This is an Open Access article distributed under the terms of the Creative Commons Attribution License (http://creativecommons.org/licenses/by/2.0), which permits unrestricted use, distribution, and reproduction in any medium, provided the original work is properly cited.

Abstract

Background

Depression is frequently observed in patients with untreated sleep-disordered breathing (SDB) in the general population. Pregnant women are particularly vulnerable since pregnancy increases the risk of both SDB and depressive symptoms. However, no study has investigated whether SDB symptoms prior to or in early pregnancy are associated with such mood problems.

Methods

A retrospective chart review of pregnant women.
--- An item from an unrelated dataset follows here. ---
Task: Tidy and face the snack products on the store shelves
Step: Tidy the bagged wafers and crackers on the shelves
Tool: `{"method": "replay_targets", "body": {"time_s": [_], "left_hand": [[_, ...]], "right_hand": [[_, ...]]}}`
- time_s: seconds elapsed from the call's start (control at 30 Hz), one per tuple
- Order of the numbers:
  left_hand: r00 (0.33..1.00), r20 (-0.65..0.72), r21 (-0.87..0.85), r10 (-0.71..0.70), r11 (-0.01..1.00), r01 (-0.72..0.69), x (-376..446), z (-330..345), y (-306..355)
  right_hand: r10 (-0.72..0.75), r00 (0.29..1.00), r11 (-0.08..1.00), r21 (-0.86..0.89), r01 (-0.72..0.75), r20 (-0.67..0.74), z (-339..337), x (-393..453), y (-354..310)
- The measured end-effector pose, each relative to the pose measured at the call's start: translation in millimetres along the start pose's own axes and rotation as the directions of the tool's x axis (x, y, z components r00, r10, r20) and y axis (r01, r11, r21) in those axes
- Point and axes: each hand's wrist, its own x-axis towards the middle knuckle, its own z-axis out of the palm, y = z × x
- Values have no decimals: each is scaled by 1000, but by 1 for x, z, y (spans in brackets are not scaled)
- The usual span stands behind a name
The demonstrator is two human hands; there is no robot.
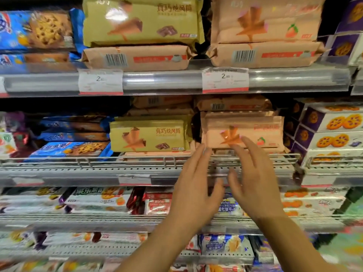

Women were included if they attended prenatal clinics between June 2007 and July 2010, were ≥18 years old, pregnant with a single fetus, and had been screened for habitual snoring as well as depressive symptoms using the Edinburgh Postnatal Depression Scales (EPDS).

Results

In total, 362 women were included and 32.3% reported habitual snoring. Twenty-nine percent of women had an EPDS score ≥10. Significantly more snoring women, compared to non-snorers, had an EPDS score ≥10 (42.7% vs. 22.9%, p < 0.001) despite the mean EPDS values not reaching statistical significance (6.1 ± 4.9 vs. 5.4 ± 5.0, p = 0.2). In a logistic regression model controlling for parity, the presence of pre-pregnancy obesity, presence of a partner, sleep quality, African American race, maternal educational level, pre-eclampsia, and diabetes, snoring was independently associated with a prenatal EPDS score ≥10 (O.R. 2.0, 95%CI 1.13-3.46; p = 0.023).

Conclusion

Maternal snoring may be a risk factor for prenatal depressive symptoms. Further investigation of the temporal relationship between maternal snoring and depressive symptoms is warranted.

Keywords:
Pregnancy; Snoring; Sleep quality; Depressive symptoms; EPDS

Background

Pregnancy is a time of increased vulnerability to affective illness [1]. The prevalence of depression in pregnancy is between 8% and 18% [1,2], with rates as high as 47-49% in minorities [3] and women of low socioeconomic status [1]. Prenatal depression is associated with poor birth outcomes [4], impaired maternal-infant bonding [5], and long-term consequences for mental health and development of offspring [6]. Despite the high prevalence of prenatal depression and its adverse consequences for mothers and infants, little is known about the pathogenesis and risk factors for depression during pregnancy, particularly risk factors that can be modified to improve outcomes for both women and infants.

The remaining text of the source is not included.